Exercise details - Restate, word for word and with no pictures, the stretch of lines in the data below that begins at the line with "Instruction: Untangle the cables" and ends at the line with "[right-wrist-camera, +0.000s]", inclusive.

Source data -
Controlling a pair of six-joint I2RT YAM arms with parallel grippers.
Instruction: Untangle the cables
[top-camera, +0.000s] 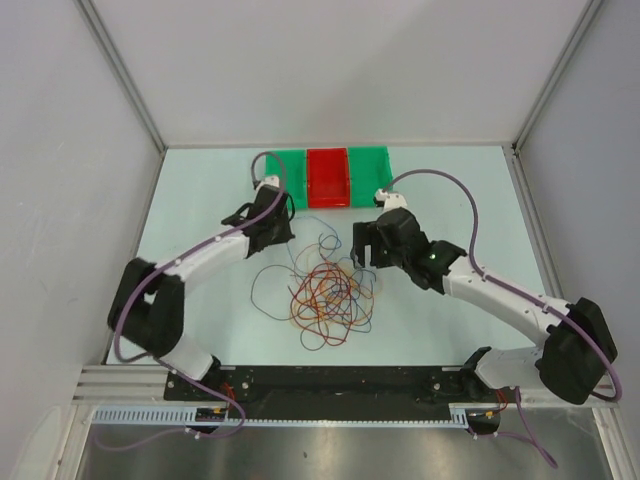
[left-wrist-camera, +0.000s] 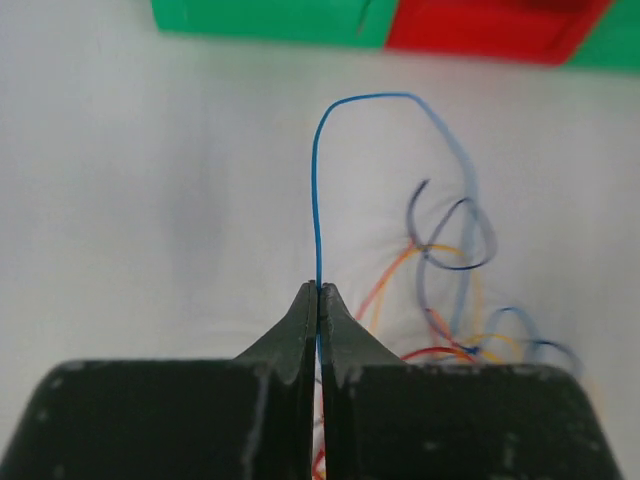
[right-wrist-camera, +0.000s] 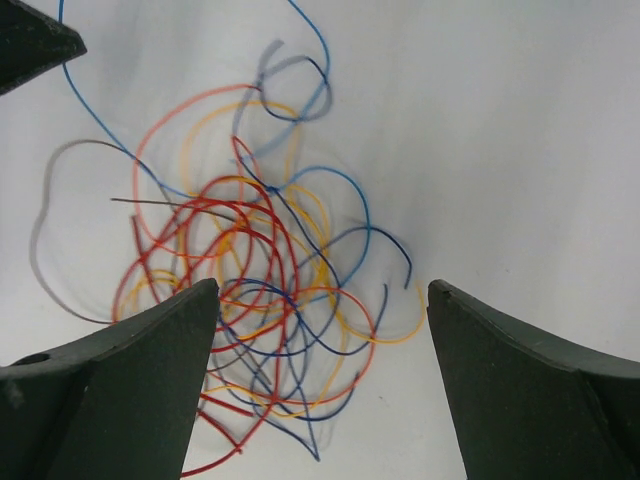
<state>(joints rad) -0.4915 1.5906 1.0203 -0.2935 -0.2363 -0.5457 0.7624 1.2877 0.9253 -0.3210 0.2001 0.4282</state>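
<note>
**Q:** Where is your left gripper (left-wrist-camera: 318, 290)?

**A:** At lower centre of my left wrist view. Its jaws are pressed together with no gap, pinching a single blue cable (left-wrist-camera: 316, 200). The strand rises straight up from my fingertips, bends over near the top centre of that frame, then falls down the right side toward the others.

**Q:** And the rest of the cables?

**A:** The cables (top-camera: 325, 293) lie in a loose heap in the middle of the overhead view, on the pale table (top-camera: 200, 190). They sit lower in the frame than my two grippers and between them. Red, orange, yellow and blue loops cross over one another. A few thin dark loops spread out to the left of the heap and toward the top.

**Q:** Your right gripper (right-wrist-camera: 322, 288)?

**A:** It is spread wide and holds nothing. In my right wrist view its two dark fingers fill the lower left and lower right corners. The tangle shows between and above them, densest left of centre. I cannot tell how high I hang over it.

**Q:** Anything else on the table?

**A:** At upper centre of the overhead view, a red tray (top-camera: 328, 178) sits between two green trays (top-camera: 369, 163), all side by side. My left gripper is just below the left green one in that frame.
</note>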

Task response -
Instruction: Untangle the cables
[top-camera, +0.000s] 
[left-wrist-camera, +0.000s] 
[right-wrist-camera, +0.000s] 

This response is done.